Following our usual procedure, we begin with telling phenomena, revealing signs of the underlying humanitarian vision of the Resistance.  Any talk of immigration restriction is declared (or suspected of being) “racist” and “xenophobic,” and temporary bans on immigration from predominantly Muslim countries with known inabilities to vet Islamist terrorists were automatically judged “Islamophobic.”   As a rule, greater public concern is shown for possible “backlash” against Muslims here than for the victims of terrorist murder.  Typically, the condemnation of such murder is ritualistic, conveyed in flat tones, and then dropped so as not to give aid-and-comfort to the real enemy, domestic political opponents who are “Islamophobic.”  Once again, the binary structure of Resistance thinking declares itself.

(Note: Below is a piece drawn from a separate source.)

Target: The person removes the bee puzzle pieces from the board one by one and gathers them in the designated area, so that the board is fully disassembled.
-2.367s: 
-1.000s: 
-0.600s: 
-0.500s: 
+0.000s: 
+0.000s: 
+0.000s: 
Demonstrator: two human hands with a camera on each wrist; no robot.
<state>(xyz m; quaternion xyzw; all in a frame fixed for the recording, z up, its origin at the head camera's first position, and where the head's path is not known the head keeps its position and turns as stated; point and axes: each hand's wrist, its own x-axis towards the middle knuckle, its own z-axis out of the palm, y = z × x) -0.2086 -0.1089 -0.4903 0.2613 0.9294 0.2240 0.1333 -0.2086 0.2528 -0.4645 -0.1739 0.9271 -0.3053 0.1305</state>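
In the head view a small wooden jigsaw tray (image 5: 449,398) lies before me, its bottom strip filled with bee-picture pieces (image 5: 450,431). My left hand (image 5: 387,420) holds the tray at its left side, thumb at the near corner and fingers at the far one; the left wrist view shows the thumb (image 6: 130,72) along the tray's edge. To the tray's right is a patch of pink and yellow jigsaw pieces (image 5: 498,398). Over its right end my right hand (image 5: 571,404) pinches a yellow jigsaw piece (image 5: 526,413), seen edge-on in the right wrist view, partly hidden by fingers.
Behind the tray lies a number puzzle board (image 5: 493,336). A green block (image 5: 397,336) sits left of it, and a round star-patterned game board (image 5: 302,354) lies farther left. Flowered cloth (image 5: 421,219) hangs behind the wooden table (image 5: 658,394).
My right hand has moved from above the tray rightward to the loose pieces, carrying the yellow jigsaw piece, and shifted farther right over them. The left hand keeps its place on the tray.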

Islam and Muslims are a striking exception to Progressive-Resistance antipathy toward traditional religions, so they are a particularly revealing case.   To be sure, they are often defended on the tactical principle of “the enemy of my enemy is my ally.”  But there is something deeper at work and Pierre Manent can help bring it to light.  It is precisely a certain sort of humanitarianism.

Manent has had the dubious privilege of observing its European version for decades, long before the Resistance came into being.  He can help us understand, mutatis mutandis, the more recent American version.  In a shorthand formulation, it is “a view of Humanity as already, or virtually, unified, with no significant differences”.[1]  Anyone who merely points out real and obvious divisions that exist among human beings is deemed to endorse them, to delight in human division, and to be in the grips of odium unitatis generis humani.  Anyone who says that these differences in beliefs and morals and collective organization are humanly significant and merit discussion, both philosophic and civic, has malevolently opened a can of worms and troubles the necessary unity and desirable unification of Humanity.  On the European continent, this view has taken the form of a secular religion, “a religion of Humanity,” and it is strictly enforced in their version of political correctness.   Here is Manent in 2010:

Anyone who does not see humanity as an immediate reality, as an evident experience in a way, reveals, according to the dominant opinion, his hostility to human unity and thus to humanity itself.  Such is the authority among us of this idea, o[f] philosophic origin, of humanity.[2]

This philosophical idea has taken on a certain cast, at once obfuscating and obdurate, and assumed a quasi-religious status:

According to this public philosophy, we see, we must see, we can only see human unity, or at least humanity in the process of unification.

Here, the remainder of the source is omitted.